Völlig anderes stellt sich die Situation auf dem Hof Karrer dar. "Mit 20 Brutpaaren auf unserer Hofstelle, die in diesem Jahr zwei Mal gebrütet und ihre Jungen aufgezogen haben, hatten wir so viele Schwalben wie nie zuvor", freut sich Andreas Karrer. Er betreibt die Landwirtschaft mit 30 Kühen und zehn Schweinen im Nebenerwerb. In den Jahren zuvor hätten etwa 10 bis 15 Schwalbenpaare im Stall gebrütet, erklärt Karrer. Über diesen deutlichen Zuwachs kann er nur spekulieren. Grundsätzlich habe es schon immer viele Schwalben gegeben, weiß Karrer. Bei einem Brand auf dem Hof im Jahr 2011 – die Schwalben hatten nach den Löscharbeiten ihre Jungen weiter großgezogen – war das Wirtschaftsgebäude zerstört worden. Der Stall wurde als geschlossener Stall wieder aufgebaut. "Wir sind der einzige Milchviehbetrieb im Ort geblieben, im Deggenhausertal gibt es nicht mehr viele", erklärt Karrer.

Andreas Karrer zeigt einige der 20 Schwalbennester in seinem Stall.
Andreas Karrer zeigt einige der 20 Schwalbennester in seinem Stall. | Bild: Wolf-Dieter Guip

Neue, große Ställe sind meist Offenställe, die sich für Schwalben nicht eignen. So gibt es für die Vögel weniger Brutstellen. Außerdem werde Fläche versiegelt und alles werde sehr sauber gehalten, berichtet Karrer. Die Schwalben benötigten jedoch Lehm und Sand sowie Heu und Halme, um Mergel zum Bau ihrer Nester zu haben. "Es ist schön, die Tiere hier zu haben und zu beobachten", erklärt Andreas Karrer, der um die Schwalben kümmert. So sei es wichtig, dass es Zugangsmöglichkeiten im Stall für die Vögel gibt. Auf der anderen Seite gilt es – gerade wenn die Jungen da sind – Zugluft zu vermeiden. Wenn es kalt wird, werden abends die Fenster und Türen geschlossen und am Morgen wieder geöffnet, "damit sich die Schwalben wohl fühlen und sich die Jungen entwickeln können". Die Schwalben haben die Aufgabe, die Insekten im Stall von den Tieren fernzuhalten.

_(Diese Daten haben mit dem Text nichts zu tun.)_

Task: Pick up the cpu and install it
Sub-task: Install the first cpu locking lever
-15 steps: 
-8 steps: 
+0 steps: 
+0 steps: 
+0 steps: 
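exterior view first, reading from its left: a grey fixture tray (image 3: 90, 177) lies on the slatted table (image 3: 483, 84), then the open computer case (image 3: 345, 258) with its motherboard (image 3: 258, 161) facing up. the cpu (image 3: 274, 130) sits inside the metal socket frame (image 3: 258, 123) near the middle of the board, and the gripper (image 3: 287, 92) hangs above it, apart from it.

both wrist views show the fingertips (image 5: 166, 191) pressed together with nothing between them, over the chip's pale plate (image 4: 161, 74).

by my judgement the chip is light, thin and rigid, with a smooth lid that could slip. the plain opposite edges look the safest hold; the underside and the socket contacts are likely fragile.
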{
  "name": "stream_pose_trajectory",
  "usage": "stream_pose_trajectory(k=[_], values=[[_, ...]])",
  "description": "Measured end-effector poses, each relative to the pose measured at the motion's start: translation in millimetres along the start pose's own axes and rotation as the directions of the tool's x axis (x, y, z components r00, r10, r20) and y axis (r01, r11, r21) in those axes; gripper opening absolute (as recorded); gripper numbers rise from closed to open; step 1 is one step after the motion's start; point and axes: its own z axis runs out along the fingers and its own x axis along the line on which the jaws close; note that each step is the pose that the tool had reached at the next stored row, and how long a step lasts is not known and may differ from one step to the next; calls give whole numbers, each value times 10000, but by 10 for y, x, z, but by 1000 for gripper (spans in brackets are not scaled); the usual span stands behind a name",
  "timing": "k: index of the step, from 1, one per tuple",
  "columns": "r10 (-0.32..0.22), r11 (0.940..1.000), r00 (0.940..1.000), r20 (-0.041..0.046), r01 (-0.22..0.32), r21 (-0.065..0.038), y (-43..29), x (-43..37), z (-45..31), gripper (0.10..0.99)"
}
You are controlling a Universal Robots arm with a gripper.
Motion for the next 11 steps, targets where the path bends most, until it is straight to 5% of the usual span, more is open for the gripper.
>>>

Wenn die Schwalben über den Winter von Ende September bis etwa März in Afrika seien, habe man weitaus mehr Insekten im Stall. Den Schwalbendreck entferne er beim Stallmisten einfach mit, erzählt Andreas Karrer.

Albrecht Haas lobt: "Es ist vorbildlich, wie die Schwalbenpflege hier betrieben wird." Haas ist seit 1980 im Bund für Umwelt und Naturschutz (BUND) Deggenhausertal aktiv und hatte Familie Karrer für die Auszeichnung vorgeschlagen. Damit gehört der Hof Karrer zu den 500 Höfen in Baden-Württemberg, die ausgezeichnet wurden. Künftig sollen es 600 Höfe sein, um die Schwalbenpopulation zu fördern.

Die Auszeichnung

Die Lebensbedingungen für die Schwalben haben sich stark verschlechtert. Um auf dieses Problem aufmerksam zu machen, hat der Naturschutzbund (Nabu) die bundesweite Aktion "schwalbenfreundliches Haus" ins Leben gerufen. Schwalben und ihre Niststätten stehen unter Schutz. Sie zu beschädigen oder zu zerstören, ist laut Bundesnaturschutzgesetz verboten.